╭─ DATA

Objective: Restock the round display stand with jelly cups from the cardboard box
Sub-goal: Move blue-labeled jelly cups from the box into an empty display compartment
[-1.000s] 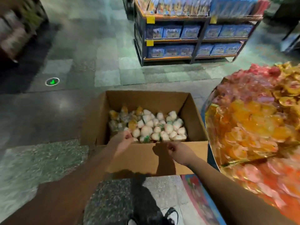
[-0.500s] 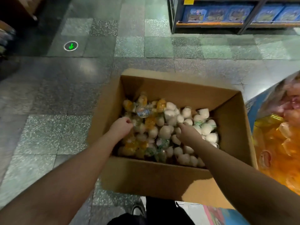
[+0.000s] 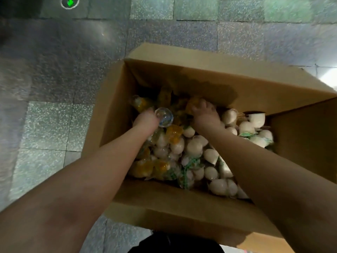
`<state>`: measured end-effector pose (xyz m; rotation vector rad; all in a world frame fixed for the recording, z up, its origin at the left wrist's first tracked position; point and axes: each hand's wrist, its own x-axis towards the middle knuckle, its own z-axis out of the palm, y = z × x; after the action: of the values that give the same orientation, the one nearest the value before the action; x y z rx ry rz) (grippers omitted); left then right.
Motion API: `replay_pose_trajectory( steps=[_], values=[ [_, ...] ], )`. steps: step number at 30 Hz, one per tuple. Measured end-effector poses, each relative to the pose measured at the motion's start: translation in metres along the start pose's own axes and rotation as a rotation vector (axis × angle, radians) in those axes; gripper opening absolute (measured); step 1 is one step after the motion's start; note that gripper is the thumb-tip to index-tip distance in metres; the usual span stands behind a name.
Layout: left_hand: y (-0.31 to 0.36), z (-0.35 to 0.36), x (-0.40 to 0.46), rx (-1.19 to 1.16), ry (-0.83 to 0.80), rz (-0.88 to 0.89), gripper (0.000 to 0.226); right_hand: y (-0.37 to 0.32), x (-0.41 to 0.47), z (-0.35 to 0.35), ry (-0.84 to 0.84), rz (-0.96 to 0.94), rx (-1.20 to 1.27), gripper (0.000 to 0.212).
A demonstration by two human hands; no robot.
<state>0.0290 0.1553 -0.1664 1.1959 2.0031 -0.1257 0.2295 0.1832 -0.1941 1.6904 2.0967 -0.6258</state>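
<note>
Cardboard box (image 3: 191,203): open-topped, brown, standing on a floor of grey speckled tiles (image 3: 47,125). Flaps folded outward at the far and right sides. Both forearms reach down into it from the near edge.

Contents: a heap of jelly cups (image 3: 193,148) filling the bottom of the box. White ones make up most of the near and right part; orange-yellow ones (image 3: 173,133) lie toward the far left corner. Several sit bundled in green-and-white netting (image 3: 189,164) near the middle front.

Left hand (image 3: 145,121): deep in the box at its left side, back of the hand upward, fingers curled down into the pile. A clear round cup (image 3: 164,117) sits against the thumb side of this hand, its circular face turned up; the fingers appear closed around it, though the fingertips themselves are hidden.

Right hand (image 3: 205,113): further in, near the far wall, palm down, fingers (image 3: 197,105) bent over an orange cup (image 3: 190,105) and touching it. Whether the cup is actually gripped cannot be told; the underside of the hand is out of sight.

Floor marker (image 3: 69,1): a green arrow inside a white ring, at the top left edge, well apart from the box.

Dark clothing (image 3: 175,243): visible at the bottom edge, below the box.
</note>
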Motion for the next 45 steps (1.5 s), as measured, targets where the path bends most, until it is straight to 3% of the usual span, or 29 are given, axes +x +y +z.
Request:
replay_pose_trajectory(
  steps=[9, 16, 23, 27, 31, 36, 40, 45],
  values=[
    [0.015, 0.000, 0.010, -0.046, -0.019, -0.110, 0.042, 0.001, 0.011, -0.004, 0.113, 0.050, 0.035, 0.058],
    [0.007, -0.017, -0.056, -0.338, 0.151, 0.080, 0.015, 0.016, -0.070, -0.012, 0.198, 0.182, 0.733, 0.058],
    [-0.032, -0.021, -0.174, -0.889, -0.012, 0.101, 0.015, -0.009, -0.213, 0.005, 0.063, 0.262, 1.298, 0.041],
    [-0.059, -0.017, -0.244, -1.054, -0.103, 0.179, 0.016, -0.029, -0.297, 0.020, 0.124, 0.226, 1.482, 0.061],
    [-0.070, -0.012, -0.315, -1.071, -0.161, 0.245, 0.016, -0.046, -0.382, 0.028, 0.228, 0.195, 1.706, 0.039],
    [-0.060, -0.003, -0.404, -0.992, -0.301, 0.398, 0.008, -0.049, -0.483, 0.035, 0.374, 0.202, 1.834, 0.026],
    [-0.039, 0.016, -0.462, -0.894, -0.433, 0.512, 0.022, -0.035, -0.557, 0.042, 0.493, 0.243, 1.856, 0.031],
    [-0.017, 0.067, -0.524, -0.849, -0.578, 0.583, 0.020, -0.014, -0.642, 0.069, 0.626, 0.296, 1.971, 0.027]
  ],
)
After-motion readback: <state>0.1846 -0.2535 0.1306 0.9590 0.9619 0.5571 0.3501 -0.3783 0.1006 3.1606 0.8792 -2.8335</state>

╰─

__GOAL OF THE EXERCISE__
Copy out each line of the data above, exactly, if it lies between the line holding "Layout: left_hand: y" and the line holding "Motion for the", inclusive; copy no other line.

__REPLY__
Layout: left_hand: y (-0.31 to 0.36), z (-0.35 to 0.36), x (-0.40 to 0.46), rx (-1.19 to 1.16), ry (-0.83 to 0.80), rz (-0.88 to 0.89), gripper (0.000 to 0.226); right_hand: y (-0.37 to 0.32), x (-0.41 to 0.47), z (-0.35 to 0.35), ry (-0.84 to 0.84), rz (-0.96 to 0.94), rx (-1.20 to 1.27), gripper (0.000 to 0.212).
A demonstration by two human hands; no robot.
<state>0.0290 0.1553 -0.1664 1.1959 2.0031 -0.1257 0.2295 0.1832 -0.1941 1.6904 2.0967 -0.6258</state>
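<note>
Cardboard box (image 3: 191,203): open-topped, brown, standing on a floor of grey speckled tiles (image 3: 47,125). Flaps folded outward at the far and right sides. Both forearms reach down into it from the near edge.

Contents: a heap of jelly cups (image 3: 193,148) filling the bottom of the box. White ones make up most of the near and right part; orange-yellow ones (image 3: 173,133) lie toward the far left corner. Several sit bundled in green-and-white netting (image 3: 189,164) near the middle front.

Left hand (image 3: 145,121): deep in the box at its left side, back of the hand upward, fingers curled down into the pile. A clear round cup (image 3: 164,117) sits against the thumb side of this hand, its circular face turned up; the fingers appear closed around it, though the fingertips themselves are hidden.

Right hand (image 3: 205,113): further in, near the far wall, palm down, fingers (image 3: 197,105) bent over an orange cup (image 3: 190,105) and touching it. Whether the cup is actually gripped cannot be told; the underside of the hand is out of sight.

Floor marker (image 3: 69,1): a green arrow inside a white ring, at the top left edge, well apart from the box.

Dark clothing (image 3: 175,243): visible at the bottom edge, below the box.
</note>
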Motion for the next 45 steps (1.5 s), as measured, targets where the path bends most, until it is straight to 3% of the usual span, or 29 are given, axes +x +y +z.

The required output has been given.